Exercise in exact copying: restate word for word only the lines below from the one containing "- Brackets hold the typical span" through the one containing "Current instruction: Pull", omitting any pictures.

Stored items
━━━━

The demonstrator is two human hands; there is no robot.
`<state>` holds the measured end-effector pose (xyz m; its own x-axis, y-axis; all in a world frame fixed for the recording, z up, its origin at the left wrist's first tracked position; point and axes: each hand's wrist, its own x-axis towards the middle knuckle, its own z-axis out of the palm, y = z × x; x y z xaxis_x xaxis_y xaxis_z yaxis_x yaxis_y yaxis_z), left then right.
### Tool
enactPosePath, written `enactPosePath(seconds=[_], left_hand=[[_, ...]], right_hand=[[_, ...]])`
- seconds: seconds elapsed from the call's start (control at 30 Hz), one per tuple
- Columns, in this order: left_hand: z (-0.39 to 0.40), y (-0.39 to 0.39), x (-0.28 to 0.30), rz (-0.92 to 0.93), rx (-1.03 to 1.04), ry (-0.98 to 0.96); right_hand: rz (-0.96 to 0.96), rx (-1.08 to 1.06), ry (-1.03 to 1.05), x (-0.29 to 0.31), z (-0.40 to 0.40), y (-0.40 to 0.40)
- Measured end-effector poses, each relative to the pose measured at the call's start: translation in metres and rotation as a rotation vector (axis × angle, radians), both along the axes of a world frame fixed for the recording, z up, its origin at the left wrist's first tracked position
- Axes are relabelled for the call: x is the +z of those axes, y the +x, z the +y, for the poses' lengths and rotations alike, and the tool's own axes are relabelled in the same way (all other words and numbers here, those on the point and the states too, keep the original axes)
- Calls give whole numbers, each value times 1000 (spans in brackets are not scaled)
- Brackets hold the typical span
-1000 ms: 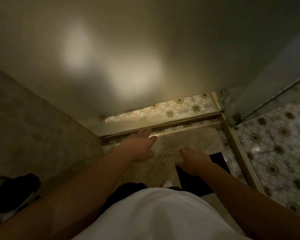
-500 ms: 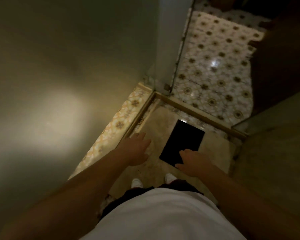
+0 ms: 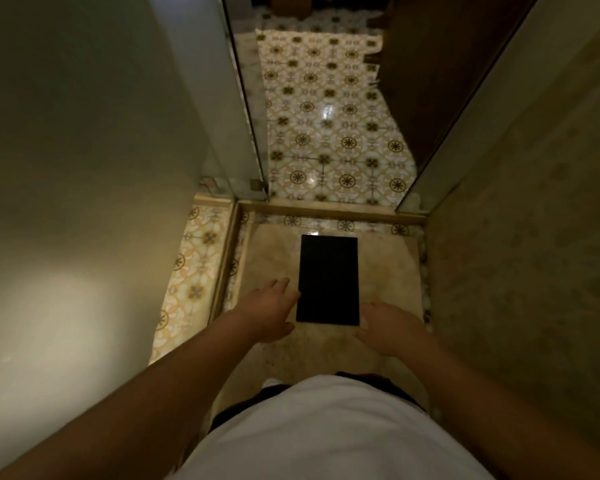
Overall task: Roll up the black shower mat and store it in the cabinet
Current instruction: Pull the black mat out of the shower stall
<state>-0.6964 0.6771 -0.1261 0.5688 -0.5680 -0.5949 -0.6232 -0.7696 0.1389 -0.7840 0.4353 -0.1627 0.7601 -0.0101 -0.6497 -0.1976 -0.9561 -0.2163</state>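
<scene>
We see the black shower mat [image 3: 328, 279] lying flat and fully unrolled on the beige stone shower floor [image 3: 388, 271], long axis running away from us, near edge just ahead of both hands. Left hand [image 3: 270, 311] reaches out at the mat's near-left corner, fingers extended and loosely together, tips appearing to touch the left edge; we cannot tell if they press down. Right hand [image 3: 388, 329] is at the near-right corner, fingers lightly curled, holding nothing. Mat reads as a thin rectangle, matte, 4 crisp corners, no curl or wrinkle; we judge it light and flexible, probably rubbery, so it should roll without creasing but may cling to the stone. Surface texture too dark to tell. Best hold in our view: pinch the 2 near corners, lift the short edge, roll away. Around it: a raised stone curb [image 3: 329, 205], glossy patterned floor tiles [image 3: 326, 126] beyond, a glass panel [image 3: 246, 109] left, smooth wall [image 3: 84, 168]. Cabinet not identifiable here.
</scene>
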Motion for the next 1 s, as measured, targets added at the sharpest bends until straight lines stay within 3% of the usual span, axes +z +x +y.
enactPosePath(seconds=[0.63, 1.0], left_hand=[[-51, 17, -59, 161, 83, -1], [-42, 76, -189, 226, 61, -3]], right_hand=[[142, 5, 44, -53, -61, 16], [75, 2, -42, -172, -42, 54]])
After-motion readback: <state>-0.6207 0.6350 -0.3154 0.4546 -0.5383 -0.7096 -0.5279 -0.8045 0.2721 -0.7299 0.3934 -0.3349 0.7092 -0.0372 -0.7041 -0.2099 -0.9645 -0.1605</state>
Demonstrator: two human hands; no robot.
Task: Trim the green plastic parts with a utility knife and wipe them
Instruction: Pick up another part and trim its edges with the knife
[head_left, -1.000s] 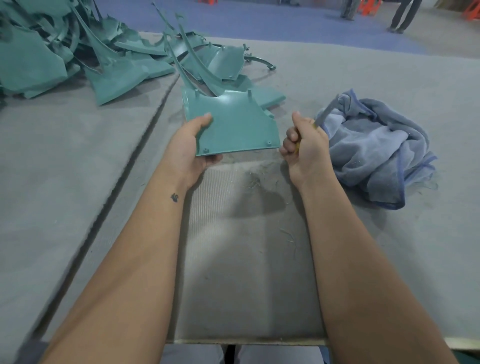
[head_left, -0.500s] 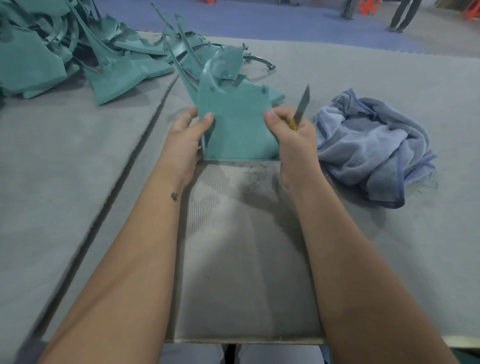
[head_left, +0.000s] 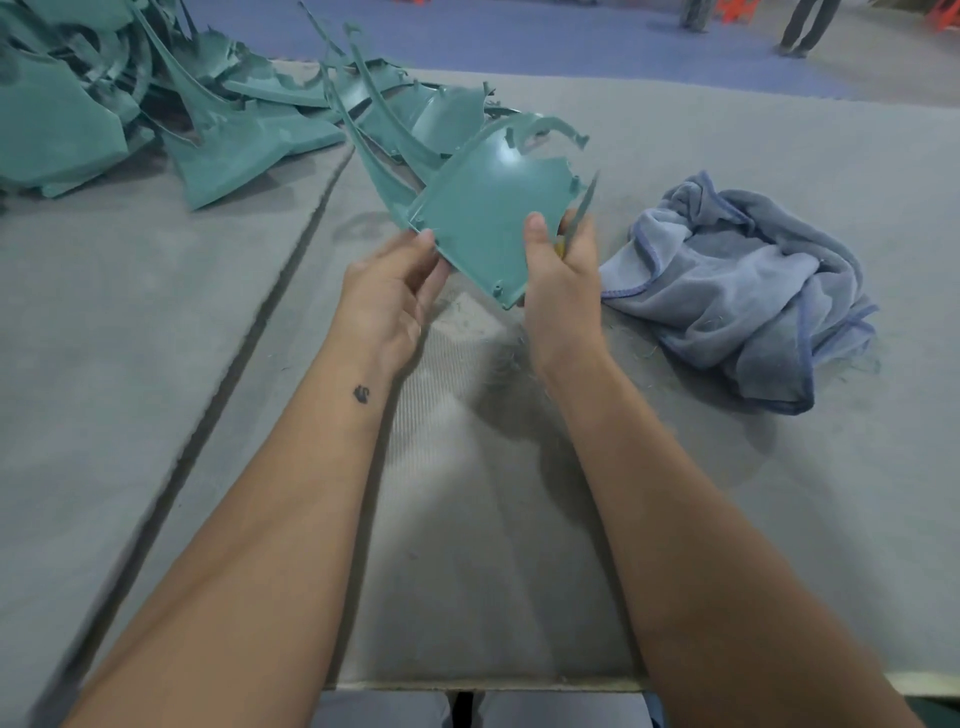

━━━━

## ANSWER SPACE
- Brackets hold the typical span
-1000 ms: 
-500 ms: 
+0 ms: 
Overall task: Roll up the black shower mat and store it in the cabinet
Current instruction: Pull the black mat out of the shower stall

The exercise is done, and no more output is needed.